Third, I acted out of necessity, so as to help to avert a more serious harm, or at least to help mitigate its most catastrophic effects. Such cases are concerned with action taken as a matter of necessity to assist another person without their consent. A man who seizes another and forcibly drags him from the path of an oncoming vehicle, thereby saving him from injury or even death, commits no wrong.
I believe I have demonstrated beyond any doubt the “irreparable evil” that will result – inevitably – from our governments’ failure to confront the climate crisis, as well as that minor acts of civil disobedience such as mine have contributed to limiting this evil. By sitting in a public thoroughfare, I have certainly done no more “than is reasonably necessary” – if anything, like all of us here and throughout the world, I would argue that I have done too little – and manifestly it was not “disproportionate to the evil avoided”. Therefore my action was justified both morally and in law.
I do not want to become a criminal. I do not deserve to become a criminal. I can state, without the ghost of a doubt, that to do as I and thousands of other members of Extinction Rebellion have done was not merely justified, it was an absolute moral obligation.

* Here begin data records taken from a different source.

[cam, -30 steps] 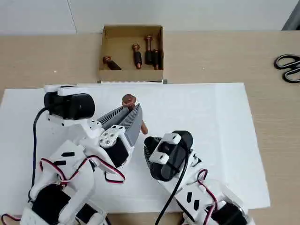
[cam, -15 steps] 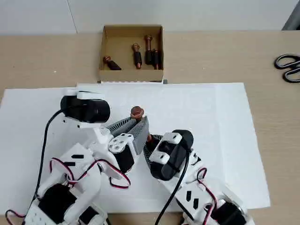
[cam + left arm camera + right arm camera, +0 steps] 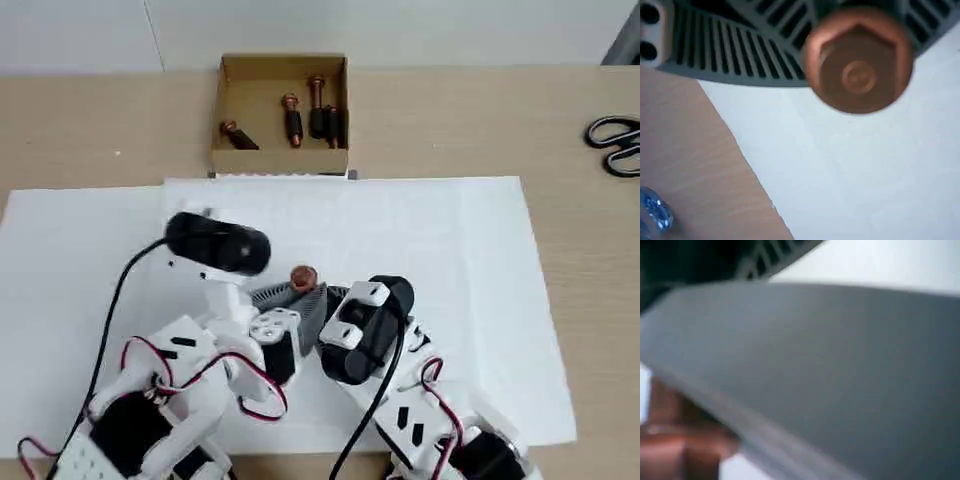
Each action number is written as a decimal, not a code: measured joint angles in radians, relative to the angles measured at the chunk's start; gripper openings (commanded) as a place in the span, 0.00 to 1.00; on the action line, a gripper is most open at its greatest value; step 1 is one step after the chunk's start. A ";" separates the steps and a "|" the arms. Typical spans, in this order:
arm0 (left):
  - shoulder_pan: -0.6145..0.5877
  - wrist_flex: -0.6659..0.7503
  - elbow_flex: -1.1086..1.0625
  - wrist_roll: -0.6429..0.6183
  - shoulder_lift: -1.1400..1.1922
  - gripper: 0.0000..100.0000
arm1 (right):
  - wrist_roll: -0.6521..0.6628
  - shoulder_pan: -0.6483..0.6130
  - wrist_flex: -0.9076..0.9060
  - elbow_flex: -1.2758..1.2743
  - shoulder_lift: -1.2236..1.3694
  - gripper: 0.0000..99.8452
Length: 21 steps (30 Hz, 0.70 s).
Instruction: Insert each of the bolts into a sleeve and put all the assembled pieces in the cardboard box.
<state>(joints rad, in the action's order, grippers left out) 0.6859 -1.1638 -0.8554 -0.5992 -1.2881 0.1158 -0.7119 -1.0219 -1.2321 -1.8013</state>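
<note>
Status: the brown open-topped cardboard box (image 3: 280,160) stands at the table's far edge and holds at least three copper bolts with dark sleeves (image 3: 292,118), judged finished. One copper hex-headed bolt (image 3: 858,60) is not yet boxed. The left tool (image 3: 300,289) is closed on it, head up, over the white paper sheet (image 3: 450,260) towards the table's near edge. No sleeve can be made out on this bolt, so fitting and boxing appear outstanding.

The right arm (image 3: 360,325) stands just beside the left tool, and whether its tool is open or closed cannot be told. This crowding is the main obstruction. Black-handled scissors (image 3: 615,143) lie at the table's right edge, well apart.
</note>
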 measured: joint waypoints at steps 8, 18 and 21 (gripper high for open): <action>0.012 0.002 -0.041 0.035 -0.009 0.01 | 0.000 -0.002 -0.002 -0.005 0.002 0.00; 0.014 0.002 -0.041 0.163 -0.009 0.16 | 0.000 0.000 -0.002 -0.005 0.002 0.00; 0.011 -0.009 -0.046 0.163 -0.011 0.24 | 0.000 0.011 -0.002 -0.005 0.002 0.00</action>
<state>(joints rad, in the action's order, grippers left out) 0.6966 -1.1730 -0.9014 -0.4365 -1.2988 0.1158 -0.7012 -1.0234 -1.2367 -1.7998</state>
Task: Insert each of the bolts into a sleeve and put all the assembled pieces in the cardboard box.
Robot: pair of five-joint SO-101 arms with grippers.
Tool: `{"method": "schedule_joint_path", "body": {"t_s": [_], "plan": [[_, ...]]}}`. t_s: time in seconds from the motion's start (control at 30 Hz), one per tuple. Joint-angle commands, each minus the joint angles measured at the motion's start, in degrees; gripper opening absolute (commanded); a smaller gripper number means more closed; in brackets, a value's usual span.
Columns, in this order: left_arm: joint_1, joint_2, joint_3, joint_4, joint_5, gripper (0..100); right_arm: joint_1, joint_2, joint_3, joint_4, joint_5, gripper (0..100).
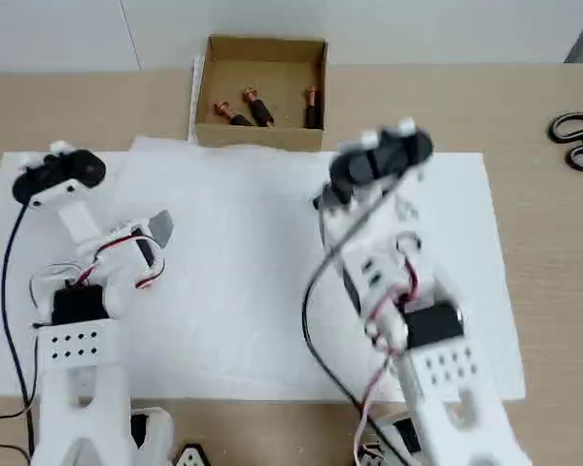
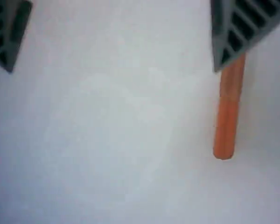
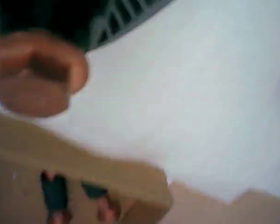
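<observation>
An orange sleeve [image 2: 228, 112], a smooth plain rod, lies flat on the white sheet [image 1: 243, 291]. Its long axis runs straight out from under one fingertip of the left gripper [image 2: 113, 70], whose fingers are spread wide, grasping nothing. The right gripper [image 3: 67, 28] is by the cardboard box [image 1: 262, 137], clamped on a blurred copper-brown piece [image 3: 37, 72] seen end-on. From above, three finished pieces [image 1: 253, 109] lie inside the box, roughly upright in the frame

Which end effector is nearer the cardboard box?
Right. The right end effector, holding a copper piece, hovers just before the front wall of the cardboard box; the left end effector is far back over the white sheet.
</observation>
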Motion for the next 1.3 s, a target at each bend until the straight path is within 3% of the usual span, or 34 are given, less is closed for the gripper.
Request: {"method": "schedule_joint_path", "body": {"t_s": [0.0, 0.43, 0.77, 1.03, 1.27], "plan": [[-0.3, -0.8, 0.2, -1.8, -0.4, 25, 0.5, 13.8, -16.1, -6.3, 0.0, 1.3], [-0.7, -0.8, 0.3, -1.8, -0.5, 25, 1.5, 62.0, -48.3, -35.6, -0.1, 1.4], [-0.7, -0.8, 0.3, -1.8, -0.6, 25, 3.3, 92.2, -76.9, -35.9, -0.1, 1.9], [-0.7, -0.8, 0.3, -1.9, -0.6, 25, 3.3, 100.2, -82.5, -35.9, -0.1, 2.0], [-0.7, -0.8, 0.3, -1.9, -0.6, 25, 3.1, 100.2, -82.5, -33.5, -0.1, 16.9]]}}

I would, in conclusion, like to mention the custody officer who, on the night of 1 September, locked me in a cell in Charing Cross Police Station, where I remained until midday on 3 September. He was a little younger than me perhaps, softly-spoken, a wearer of glasses – though, as my own glasses had been taken at the desk, I missed the details of his appearance.
This officer, having brought me blankets, food, and water, returned to the corridor and went to close the door, but then stopped and said to me: “On behalf of myself and my children, I want to thank you for what you have done.”
I ask the court, please, before it comes to its decision, to reflect on that officer’s words. Thank you again for your time.